Quaternion Neural Networks for Spoken Language Understanding

Abstract

Machine Learning (ML) techniques have allowed a great performance improvement of different challenging Spoken Language Understanding (SLU) tasks. Among these methods, Neural Networks (NN), or Multilayer Perceptron (MLP), recently received a great interest from researchers due to their representation capability of complex internal structures in a low dimensional subspace. However, MLPs employ document representations based on basic word level or topic-based features. Therefore, these basic representations reveal little in way of document statistical structure by only considering words or topics contained in the document as a “bag-of-words”, ignoring relations between them. We propose to remedy this weakness by extending the complex features based on Quaternion algebra presented in [1] to neural networks called QMLP. This original QMLP approach is based on hyper-complex algebra to take into consideration features dependencies in documents.

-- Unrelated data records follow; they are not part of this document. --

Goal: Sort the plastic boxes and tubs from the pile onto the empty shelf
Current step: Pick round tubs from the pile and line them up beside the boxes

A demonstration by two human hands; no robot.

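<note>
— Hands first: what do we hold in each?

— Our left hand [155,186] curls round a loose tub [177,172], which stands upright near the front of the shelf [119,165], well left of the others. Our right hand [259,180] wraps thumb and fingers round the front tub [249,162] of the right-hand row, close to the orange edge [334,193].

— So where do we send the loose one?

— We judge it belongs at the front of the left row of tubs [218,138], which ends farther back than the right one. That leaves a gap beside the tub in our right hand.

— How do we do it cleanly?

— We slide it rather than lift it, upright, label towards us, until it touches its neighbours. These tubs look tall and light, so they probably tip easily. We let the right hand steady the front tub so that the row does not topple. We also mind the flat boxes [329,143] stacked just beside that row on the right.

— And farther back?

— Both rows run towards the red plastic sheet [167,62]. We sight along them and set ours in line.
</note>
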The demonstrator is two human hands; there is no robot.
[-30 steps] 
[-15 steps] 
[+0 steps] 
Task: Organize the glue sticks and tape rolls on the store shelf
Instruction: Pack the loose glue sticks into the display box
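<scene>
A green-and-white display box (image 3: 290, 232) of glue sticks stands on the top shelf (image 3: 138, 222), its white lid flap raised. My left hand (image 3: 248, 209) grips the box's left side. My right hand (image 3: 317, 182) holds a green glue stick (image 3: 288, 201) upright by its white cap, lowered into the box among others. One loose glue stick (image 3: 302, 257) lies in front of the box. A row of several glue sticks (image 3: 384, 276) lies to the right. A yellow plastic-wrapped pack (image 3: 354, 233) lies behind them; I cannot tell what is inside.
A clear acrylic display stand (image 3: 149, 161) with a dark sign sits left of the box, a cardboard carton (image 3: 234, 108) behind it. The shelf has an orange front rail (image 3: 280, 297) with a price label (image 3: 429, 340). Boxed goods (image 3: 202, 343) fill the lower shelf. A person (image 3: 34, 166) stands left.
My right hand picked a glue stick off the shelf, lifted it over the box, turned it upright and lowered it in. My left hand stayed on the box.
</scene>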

New document features, based on the document structure itself, used as input of the QMLP, are also investigated in this paper, in comparison to those initially proposed in [1]. Experiments made on a SLU task from a real framework of human spoken dialogues showed that our QMLP approach associated with the proposed document features outperforms other approaches, with an accuracy gain of 2% with respect to the MLP based on real numbers and more than 3% with respect to the first Quaternion-based features proposed in [1]. We finally demonstrated that less iterations are needed by our QMLP architecture to be efficient and to reach promising accuracies.